= Problem statement =
A line below contains "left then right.", and a later one contains "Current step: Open". Repeat both, with every line between them, exactly.

= Dataset excerpt =
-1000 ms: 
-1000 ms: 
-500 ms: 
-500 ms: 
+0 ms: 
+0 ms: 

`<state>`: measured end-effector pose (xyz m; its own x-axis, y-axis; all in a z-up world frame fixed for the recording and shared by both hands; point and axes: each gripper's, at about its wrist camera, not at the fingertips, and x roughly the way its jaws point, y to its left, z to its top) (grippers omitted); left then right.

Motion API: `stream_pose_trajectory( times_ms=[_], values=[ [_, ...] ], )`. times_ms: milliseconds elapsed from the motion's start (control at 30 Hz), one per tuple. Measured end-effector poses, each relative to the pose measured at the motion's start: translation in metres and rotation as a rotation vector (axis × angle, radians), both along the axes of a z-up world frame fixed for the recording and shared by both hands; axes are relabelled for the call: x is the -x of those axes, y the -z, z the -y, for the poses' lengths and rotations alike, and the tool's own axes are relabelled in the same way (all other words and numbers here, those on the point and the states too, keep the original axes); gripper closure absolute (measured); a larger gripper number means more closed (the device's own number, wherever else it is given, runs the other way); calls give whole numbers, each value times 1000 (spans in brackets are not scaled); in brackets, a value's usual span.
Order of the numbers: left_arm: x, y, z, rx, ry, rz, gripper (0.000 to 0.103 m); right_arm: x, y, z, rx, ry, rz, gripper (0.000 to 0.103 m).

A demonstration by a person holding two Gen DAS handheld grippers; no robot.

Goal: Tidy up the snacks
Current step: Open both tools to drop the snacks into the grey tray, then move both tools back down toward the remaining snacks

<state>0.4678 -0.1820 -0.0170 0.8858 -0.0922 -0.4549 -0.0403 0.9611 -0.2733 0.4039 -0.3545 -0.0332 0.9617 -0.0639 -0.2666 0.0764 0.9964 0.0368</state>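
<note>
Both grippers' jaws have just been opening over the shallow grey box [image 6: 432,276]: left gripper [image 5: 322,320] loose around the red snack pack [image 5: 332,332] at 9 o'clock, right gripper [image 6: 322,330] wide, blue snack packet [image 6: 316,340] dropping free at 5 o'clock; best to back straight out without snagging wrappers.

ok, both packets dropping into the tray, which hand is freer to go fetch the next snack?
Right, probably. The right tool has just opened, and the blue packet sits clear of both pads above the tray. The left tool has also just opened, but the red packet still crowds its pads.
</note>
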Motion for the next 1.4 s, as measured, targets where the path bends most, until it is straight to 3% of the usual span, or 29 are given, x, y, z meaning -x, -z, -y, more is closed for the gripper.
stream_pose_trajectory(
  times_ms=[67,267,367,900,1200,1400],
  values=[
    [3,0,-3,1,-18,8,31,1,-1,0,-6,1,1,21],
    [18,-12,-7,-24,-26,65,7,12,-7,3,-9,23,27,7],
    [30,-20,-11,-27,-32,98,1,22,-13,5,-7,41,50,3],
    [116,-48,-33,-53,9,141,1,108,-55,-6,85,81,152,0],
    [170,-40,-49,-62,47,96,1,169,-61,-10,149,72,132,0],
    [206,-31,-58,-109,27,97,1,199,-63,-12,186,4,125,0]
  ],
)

= Completed task =
`<state>`: measured end-effector pose (xyz m; its own x-axis, y-axis; all in a z-up world frame fixed for the recording and shared by both hands; point and axes: each gripper's, at about its wrist camera, not at the fingertips, and x roughly the way its jaws point, y to its left, z to its top) (grippers omitted); left then right.

Motion API: `stream_pose_trajectory( times_ms=[_], values=[ [_, ...] ], )`. times_ms: milliseconds elapsed from the motion's start (control at 30 Hz), one per tuple. Measured end-effector poses, each relative to the pose measured at the motion's start: translation in metres and rotation as a rotation vector (axis × angle, radians), both along the axes of a z-up world frame fixed for the recording and shared by both hands; axes are relabelled for the call: x is the -x of those axes, y the -z, z the -y, for the poses' lengths and rotations alike, and the tool's own axes are relabelled in the same way (all other words and numbers here, those on the point and the states too, keep the original axes); gripper closure absolute (measured); a larger gripper number means more closed (the device's own number, wherever else it is given, runs the other way); calls give whole numbers, each value times 1000 (spans in brackets are not scaled); in brackets, a value's usual span.
Order of the numbers: left_arm: x, y, z, rx, ry, rz, gripper (0.000 to 0.103 m); right_arm: x, y, z, rx, ry, rz, gripper (0.000 to 0.103 m).

A demonstration by a person holding two Gen DAS handheld grippers; no robot.

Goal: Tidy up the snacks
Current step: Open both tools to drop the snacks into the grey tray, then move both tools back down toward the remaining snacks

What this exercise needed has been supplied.